Dopo il trattamento si pone la preoccupazione delle pazienti per il follow-up. “Un tema molto dibattuto è proprio quello che riguarda il follow-up delle pazienti libere da malattia dopo 5 anni dalla diagnosi – dice Anna Fagotti, Direttore Uoc Carcinoma Ovarico, Fondazione Policlinico Universitario A. Gemelli Irccs di Roma – numerose sono le Linee guida internazionali ma c’è poco consenso della comunità scientifica”. “Molto dipende nella programmazione del follow-up dallo stadio di partenza della malattia, dal profilo molecolare del tumore che può essere associato a una mutazione Brca e, quindi, presentare un rischio per la paziente di sviluppare anche altri tumori. È uno scenario composito. Il tumore ovarico non è uno solo e oggi si avverte la necessità, legata alle nuove conoscenze, di personalizzare anche i controlli nel modo più flessibile possibile”.  

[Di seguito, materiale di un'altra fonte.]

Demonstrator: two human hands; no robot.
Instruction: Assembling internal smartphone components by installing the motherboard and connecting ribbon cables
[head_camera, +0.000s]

Sostenere la paziente psicologicamente è sempre fondamentale perché l’impatto del tumore ovarico sulla sua salute mentale può essere devastante. “Ricevere una diagnosi di tumore ovarico è drammatico ma la malattia non deve paralizzare la vita delle pazienti – sottolinea Daniela Chieffo, responsabile Uos di Psicologia Clinica, Fondazione Policlinico Universitario A. Gemelli Irccs di Roma – è importante che non si verifichi una frattura emotiva ed affettiva tra la donna e il contesto relazionale che la circonda, in particolare con il partner, i figli e le persone più vicine. Bisogna favorire quanto più possibile la ripresa psicologica e aprire un dialogo con le persone più significative perché spesso accade che le pazienti per proteggere la famiglia si chiudano in sé stesse fino ad una vera e propria alienazione che è assolutamente negativa e a introiettare le proprie angosce e il dolore che si accompagna alla malattia e che non essendo più condivisi si amplificano a dismisura. La relazione con gli altri, il dialogo e la condivisione sono tappe fondamentali del processo di cura e guarigione”.